There is some potential for abuse; but seeing as that system works just fine for petty crimes, I don't see why it wouldn't work for corporations.

There's also the bonus that it also in a way "punishes" shareholders by decreasing the opportunity for abnormal growth rates fostered by shady business practices.

Oh, one more thing.

Something may need to be done to prevent corporate engineering where assets are sold to other corporations, owned by a holding company, established for the purpose of buying out the sanctioned corporation's assets, poaching the employees, and effectively picking up where the last Corp left off, but cleaned of the government oversight. I'm thinking any liquidation or selling off of assets has to be handled through bankruptcy court.

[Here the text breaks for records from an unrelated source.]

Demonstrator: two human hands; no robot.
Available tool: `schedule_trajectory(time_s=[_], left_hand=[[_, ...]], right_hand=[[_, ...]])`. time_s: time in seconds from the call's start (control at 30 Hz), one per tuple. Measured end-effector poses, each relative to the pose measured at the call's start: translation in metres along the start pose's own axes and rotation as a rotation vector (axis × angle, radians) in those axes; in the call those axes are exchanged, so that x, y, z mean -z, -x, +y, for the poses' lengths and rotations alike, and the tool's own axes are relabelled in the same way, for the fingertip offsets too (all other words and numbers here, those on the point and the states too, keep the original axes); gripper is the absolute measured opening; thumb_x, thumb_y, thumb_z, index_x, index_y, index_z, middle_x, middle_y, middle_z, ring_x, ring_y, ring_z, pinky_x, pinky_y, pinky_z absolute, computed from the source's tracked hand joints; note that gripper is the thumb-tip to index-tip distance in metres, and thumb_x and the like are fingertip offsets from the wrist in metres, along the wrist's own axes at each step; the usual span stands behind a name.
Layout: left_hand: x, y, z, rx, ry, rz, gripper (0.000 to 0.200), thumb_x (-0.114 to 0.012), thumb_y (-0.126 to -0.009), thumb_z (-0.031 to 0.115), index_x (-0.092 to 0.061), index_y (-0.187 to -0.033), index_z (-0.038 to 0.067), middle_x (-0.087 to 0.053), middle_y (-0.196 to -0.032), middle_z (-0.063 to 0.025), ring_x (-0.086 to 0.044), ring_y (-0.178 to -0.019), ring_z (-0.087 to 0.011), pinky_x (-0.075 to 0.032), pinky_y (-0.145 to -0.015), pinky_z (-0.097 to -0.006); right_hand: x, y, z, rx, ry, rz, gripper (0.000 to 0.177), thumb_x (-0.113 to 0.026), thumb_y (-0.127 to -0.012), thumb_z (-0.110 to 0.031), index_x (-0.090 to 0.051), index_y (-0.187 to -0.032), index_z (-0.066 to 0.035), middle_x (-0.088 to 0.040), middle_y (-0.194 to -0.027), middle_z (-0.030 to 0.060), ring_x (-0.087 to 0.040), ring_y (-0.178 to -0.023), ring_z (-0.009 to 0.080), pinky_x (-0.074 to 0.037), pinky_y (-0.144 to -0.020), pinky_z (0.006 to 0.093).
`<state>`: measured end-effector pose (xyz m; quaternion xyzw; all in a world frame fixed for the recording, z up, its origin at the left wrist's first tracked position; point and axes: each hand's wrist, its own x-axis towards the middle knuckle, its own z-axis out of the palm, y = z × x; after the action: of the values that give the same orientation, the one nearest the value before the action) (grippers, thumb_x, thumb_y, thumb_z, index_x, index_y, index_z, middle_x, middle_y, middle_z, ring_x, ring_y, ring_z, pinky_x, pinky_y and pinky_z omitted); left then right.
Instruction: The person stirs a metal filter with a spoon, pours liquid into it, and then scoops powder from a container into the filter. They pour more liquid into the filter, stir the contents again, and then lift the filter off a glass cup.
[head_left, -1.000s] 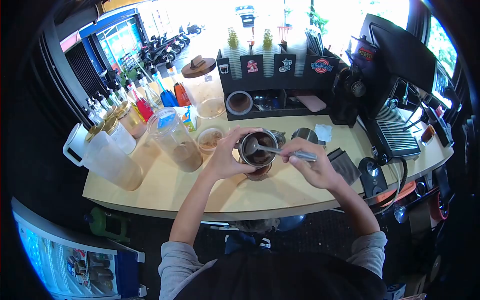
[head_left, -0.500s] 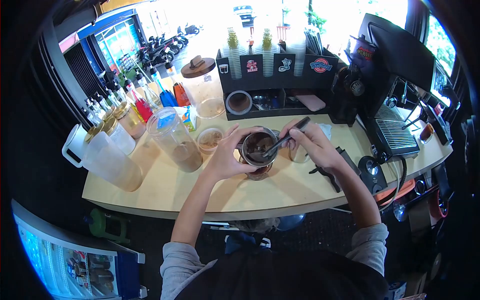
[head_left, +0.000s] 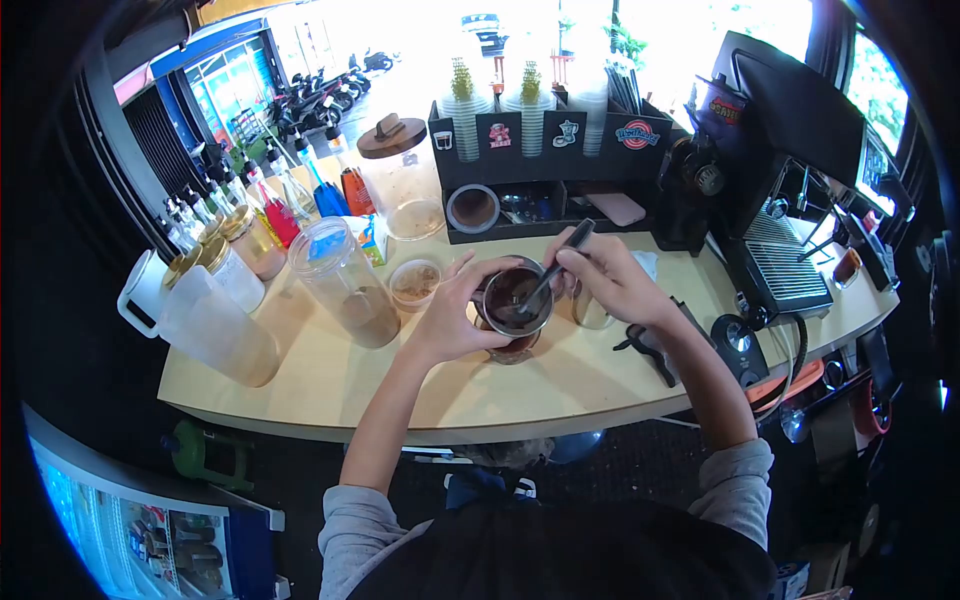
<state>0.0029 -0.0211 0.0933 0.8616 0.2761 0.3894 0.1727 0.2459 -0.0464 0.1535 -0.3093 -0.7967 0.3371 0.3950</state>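
My left hand (head_left: pixel 458 312) curves its thumb and fingers around a round, metal-rimmed cup (head_left: pixel 517 297) with a dark inside. Directly beneath the cup shows part of a glass vessel (head_left: pixel 516 350) holding reddish-brown contents. Closed on a dark-handled spoon (head_left: pixel 556 272), my right hand (head_left: pixel 612 278) keeps it slanted with its lower end inside the cup. A clear glass (head_left: pixel 592 312) stands just under the right hand, partly covered by it. To the left of my left hand is a small tub (head_left: pixel 415 283) with brown crumbly contents.
Left on the counter (head_left: pixel 330 395) stand a tall clear canister (head_left: pixel 345 285), a frosted pitcher (head_left: pixel 220 335) and several pump bottles. A lidded jar (head_left: pixel 403 180) and a black cup organiser (head_left: pixel 550 180) line the back. An espresso machine (head_left: pixel 790 240) occupies the right, near a black tool (head_left: pixel 652 350).
My right hand has shifted slightly left, and the spoon now slants more steeply in the cup. The left hand keeps its hold on the cup. The whole view has shifted a little.
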Motion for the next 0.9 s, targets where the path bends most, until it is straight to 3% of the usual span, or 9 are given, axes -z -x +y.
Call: schedule_trajectory(time_s=[0.27,0.63,0.7,0.8,0.9], left_hand=[[0.003,-0.002,0.000,-0.026,0.019,0.041,0.081,-0.086,-0.053,0.022,-0.053,-0.126,0.014,-0.061,-0.123,-0.0046,-0.063,-0.106,-0.0235,-0.030,-0.113,-0.0467],[0.004,0.000,0.006,0.012,0.021,0.036,0.082,-0.086,-0.052,0.020,-0.053,-0.126,0.014,-0.061,-0.124,-0.0035,-0.059,-0.112,-0.0241,-0.032,-0.113,-0.0456],[0.001,-0.002,0.007,0.001,0.071,0.049,0.076,-0.083,-0.054,0.023,-0.053,-0.124,0.015,-0.064,-0.118,-0.0037,-0.062,-0.108,-0.0240,-0.025,-0.114,-0.0527],[0.000,-0.002,0.006,-0.008,0.030,0.041,0.081,-0.086,-0.052,0.019,-0.053,-0.126,0.013,-0.061,-0.123,-0.0039,-0.060,-0.110,-0.0247,-0.033,-0.113,-0.0446],[0.001,-0.001,0.004,-0.012,0.021,0.044,0.081,-0.086,-0.052,0.019,-0.053,-0.127,0.013,-0.061,-0.123,-0.0039,-0.061,-0.109,-0.0244,-0.033,-0.112,-0.0445]], right_hand=[[-0.008,-0.006,0.008,0.023,-0.054,0.138,0.018,-0.047,-0.099,-0.014,-0.057,-0.098,0.001,-0.059,-0.072,0.0019,-0.053,-0.068,0.0071,-0.046,-0.062,0.0256],[0.002,-0.015,0.006,0.068,-0.002,0.077,0.019,-0.048,-0.098,-0.014,-0.059,-0.096,0.001,-0.059,-0.072,0.0032,-0.055,-0.068,0.0077,-0.046,-0.062,0.0251],[0.001,-0.016,0.005,0.031,0.004,0.034,0.019,-0.048,-0.098,-0.014,-0.059,-0.096,0.001,-0.059,-0.072,0.0036,-0.055,-0.068,0.0080,-0.046,-0.062,0.0252],[-0.001,-0.020,0.004,0.098,-0.007,0.052,0.021,-0.049,-0.098,-0.016,-0.060,-0.094,0.001,-0.059,-0.071,0.0039,-0.056,-0.068,0.0082,-0.046,-0.061,0.0256],[0.003,-0.023,0.002,0.085,0.043,0.069,0.021,-0.049,-0.097,-0.015,-0.060,-0.092,0.002,-0.059,-0.070,0.0047,-0.055,-0.065,0.0090,-0.045,-0.059,0.0264]])
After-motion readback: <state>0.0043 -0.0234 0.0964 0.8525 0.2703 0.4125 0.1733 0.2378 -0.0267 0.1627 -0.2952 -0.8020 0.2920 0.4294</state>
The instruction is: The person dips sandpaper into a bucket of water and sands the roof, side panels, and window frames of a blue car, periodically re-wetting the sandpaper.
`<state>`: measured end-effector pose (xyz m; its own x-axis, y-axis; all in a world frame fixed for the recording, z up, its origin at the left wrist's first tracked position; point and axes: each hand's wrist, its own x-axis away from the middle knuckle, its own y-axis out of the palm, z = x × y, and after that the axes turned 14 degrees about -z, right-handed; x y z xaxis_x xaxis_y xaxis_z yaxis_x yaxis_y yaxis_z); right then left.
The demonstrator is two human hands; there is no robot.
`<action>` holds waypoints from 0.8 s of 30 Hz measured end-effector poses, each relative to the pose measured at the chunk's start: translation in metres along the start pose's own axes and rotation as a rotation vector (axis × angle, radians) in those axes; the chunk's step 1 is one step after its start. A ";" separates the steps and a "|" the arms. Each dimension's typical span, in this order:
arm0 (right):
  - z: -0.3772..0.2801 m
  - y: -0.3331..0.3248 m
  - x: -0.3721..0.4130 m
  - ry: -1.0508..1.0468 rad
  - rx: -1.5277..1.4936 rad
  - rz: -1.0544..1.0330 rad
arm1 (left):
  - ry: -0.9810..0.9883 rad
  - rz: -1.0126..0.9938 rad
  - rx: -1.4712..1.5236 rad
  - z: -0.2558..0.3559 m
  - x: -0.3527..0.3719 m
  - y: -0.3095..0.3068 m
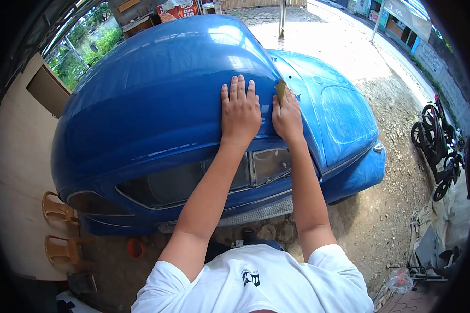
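Observation:
A blue rounded car (151, 94) fills the middle of the view, its roof reaching up to where I lean over it. My left hand (241, 113) lies flat on the roof, fingers stretched out, holding nothing. To its right, at the roof's front edge by the windshield, my right hand (289, 117) presses down with a folded piece of sandpaper (280, 89), olive-brown, sticking out between thumb and fingers. Pale scuffed patches show on the paint near both hands. Below my forearms are the side windows (270, 165) with their bright trim.
The car's hood (344, 112) extends to the right, dusty in places. Two orange-brown chairs (60, 251) and an orange bucket (136, 248) stand at the lower left beside a pale wall panel (21, 172). Motorcycles (436, 141) are parked at the right. A post (282, 21) rises behind the car.

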<state>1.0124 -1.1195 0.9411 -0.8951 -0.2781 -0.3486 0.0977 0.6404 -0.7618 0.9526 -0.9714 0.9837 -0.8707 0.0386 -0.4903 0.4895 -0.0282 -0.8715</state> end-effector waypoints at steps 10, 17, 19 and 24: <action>-0.006 0.005 -0.015 0.162 -0.080 0.014 | 0.057 -0.016 -0.172 -0.002 0.006 0.008; 0.021 0.012 0.091 0.035 -0.140 0.073 | 0.092 -0.046 -0.333 0.017 0.001 0.023; 0.055 0.015 0.116 0.206 -0.267 0.090 | 0.109 -0.073 -0.338 0.029 0.002 0.024; 0.169 0.078 0.151 0.538 -0.411 0.294 | 0.176 -0.158 -0.317 0.068 0.003 0.029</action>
<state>0.9585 -1.2328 0.7367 -0.9569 0.2684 -0.1106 0.2903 0.8803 -0.3753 0.9610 -1.0398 0.9575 -0.9285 0.1894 -0.3193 0.3644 0.3010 -0.8812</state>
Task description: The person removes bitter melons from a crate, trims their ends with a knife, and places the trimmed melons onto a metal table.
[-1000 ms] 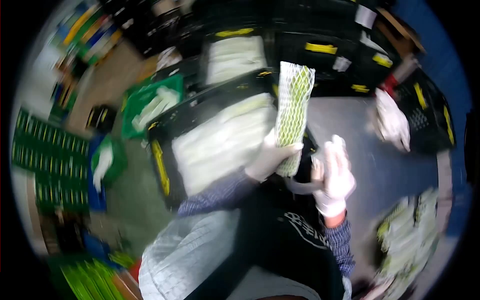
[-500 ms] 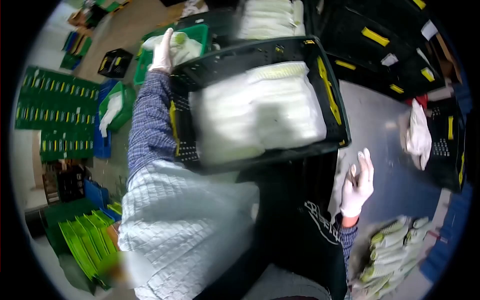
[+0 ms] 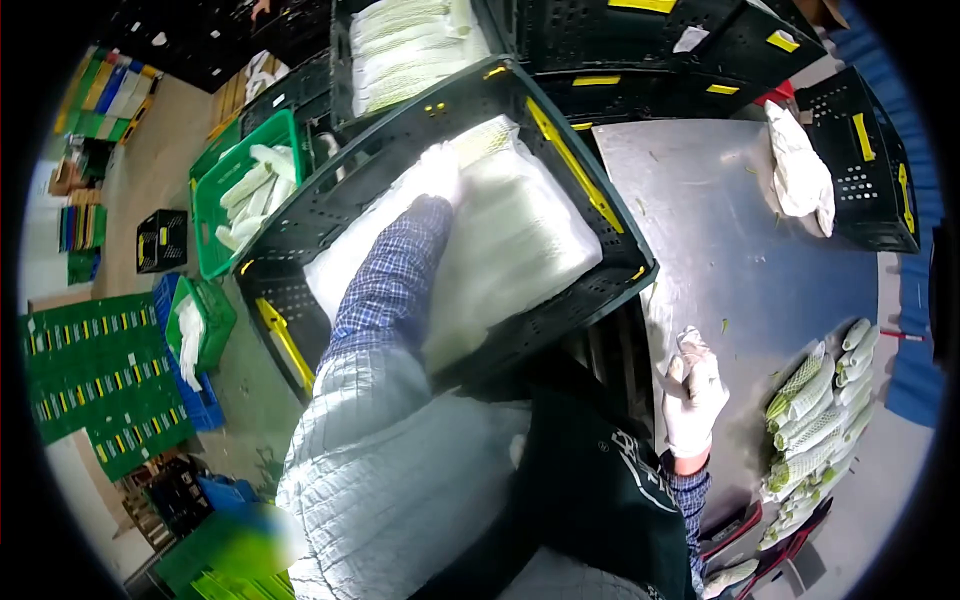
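In a dark crate (image 3: 335, 170) with yellow handles lie pale, long bundles in white net sleeves (image 3: 520, 230), packed side by side. My left hand (image 3: 438, 172), in a white glove, reaches in and rests on the bundles near the crate's far side. Its fingers blend into the white there. Beside the crate, my right hand (image 3: 694, 390), gloved too, is above the near edge of the metal table (image 3: 740, 270). Its fingers are curled together, and what they hold, if anything, is hidden.
Several netted green vegetables (image 3: 815, 430) lie at the table's right. A white cloth-like bundle (image 3: 800, 170) rests near another dark crate (image 3: 868, 150). Behind stands a crate of similar white bundles (image 3: 410, 55). A green crate (image 3: 210, 220) with pale pieces is at the left.
My left hand has moved from the green crate at the left into the dark crate, onto the bundles. My right hand's fingers have curled in. The view has turned.
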Action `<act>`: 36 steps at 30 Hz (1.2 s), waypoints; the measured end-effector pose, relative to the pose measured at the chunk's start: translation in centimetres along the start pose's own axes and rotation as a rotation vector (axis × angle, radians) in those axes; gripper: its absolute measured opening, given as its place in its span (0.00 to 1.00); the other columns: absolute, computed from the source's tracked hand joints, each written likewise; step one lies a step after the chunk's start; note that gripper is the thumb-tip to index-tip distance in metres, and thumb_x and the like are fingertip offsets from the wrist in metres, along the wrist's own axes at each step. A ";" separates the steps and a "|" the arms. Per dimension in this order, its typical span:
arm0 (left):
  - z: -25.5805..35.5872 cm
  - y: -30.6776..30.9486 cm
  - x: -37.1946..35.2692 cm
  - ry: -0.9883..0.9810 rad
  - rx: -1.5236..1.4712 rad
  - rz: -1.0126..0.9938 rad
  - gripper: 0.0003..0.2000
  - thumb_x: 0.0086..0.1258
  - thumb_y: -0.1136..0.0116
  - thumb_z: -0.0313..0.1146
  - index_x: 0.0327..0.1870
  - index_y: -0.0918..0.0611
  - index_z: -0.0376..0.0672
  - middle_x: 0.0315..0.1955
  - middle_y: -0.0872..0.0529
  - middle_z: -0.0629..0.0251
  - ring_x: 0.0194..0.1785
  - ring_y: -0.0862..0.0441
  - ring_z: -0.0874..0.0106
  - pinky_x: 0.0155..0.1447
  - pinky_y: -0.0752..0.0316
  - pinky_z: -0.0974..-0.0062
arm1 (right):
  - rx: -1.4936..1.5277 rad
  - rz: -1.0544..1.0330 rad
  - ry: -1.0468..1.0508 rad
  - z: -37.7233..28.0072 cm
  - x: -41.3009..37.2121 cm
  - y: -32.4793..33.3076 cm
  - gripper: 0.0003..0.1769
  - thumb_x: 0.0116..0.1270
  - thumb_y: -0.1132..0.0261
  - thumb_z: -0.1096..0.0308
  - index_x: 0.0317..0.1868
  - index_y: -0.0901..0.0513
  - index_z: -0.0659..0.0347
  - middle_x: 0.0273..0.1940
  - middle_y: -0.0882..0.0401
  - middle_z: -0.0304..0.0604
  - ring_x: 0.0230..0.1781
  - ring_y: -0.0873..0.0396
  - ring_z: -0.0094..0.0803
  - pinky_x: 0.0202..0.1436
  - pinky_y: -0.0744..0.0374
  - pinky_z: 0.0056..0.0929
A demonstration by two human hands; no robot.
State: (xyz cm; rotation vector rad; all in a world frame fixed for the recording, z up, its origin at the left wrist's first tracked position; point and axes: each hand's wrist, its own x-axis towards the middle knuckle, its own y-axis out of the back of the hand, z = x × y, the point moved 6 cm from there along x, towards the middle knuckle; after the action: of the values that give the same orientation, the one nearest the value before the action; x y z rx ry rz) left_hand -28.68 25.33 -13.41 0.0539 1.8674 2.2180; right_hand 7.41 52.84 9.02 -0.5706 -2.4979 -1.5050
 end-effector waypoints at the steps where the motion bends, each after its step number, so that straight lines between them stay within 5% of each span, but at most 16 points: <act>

You wouldn't necessarily want everyone staying, but I have the feeling no one would be comfortable with taking away the authority and mandate to clean up house from the Board of Directors, but I think the contents of their communique's w.r.t. the sanctioned corporation could become a (sealed for a time) matter of public record, with a State representative as a non-voting, or only tie-breaking vote on the Board

Anyway... My two cents.

> if you went the more extreme route of forcing the assets/business into the stewardship of the State for the imprisonment term, the "life" of the corporation would need to continue as normal to meet the obligations the Corporation has toward vendors/shareholders, otherwise, they are out of what is rightfully theirs "without due process".

This doesn't apply to imprisonment of humans, right? If I go to prison tomorrow, my employer is deprived of my labor, my skills, and my knowledge without due process and through no fault of their own. Sure, they don't have to pay me, but they're also not going to get back their investment in training me and the institutional knowledge I have of how stuff happens at my company. (I am at-will, as it happens, but I'm pretty sure this is not different if I had a fixed-term contract.)

If you make a deal with someone who goes to prison, and they can't execute on that deal, it's your own problem that you made a bad choice of deal partner. Sure, you can sue for breach of contract, but it won't actually get them to do the thing you were hoping they'd do anytime soon. Why is it different when the corporation is the person with whom you made that deal?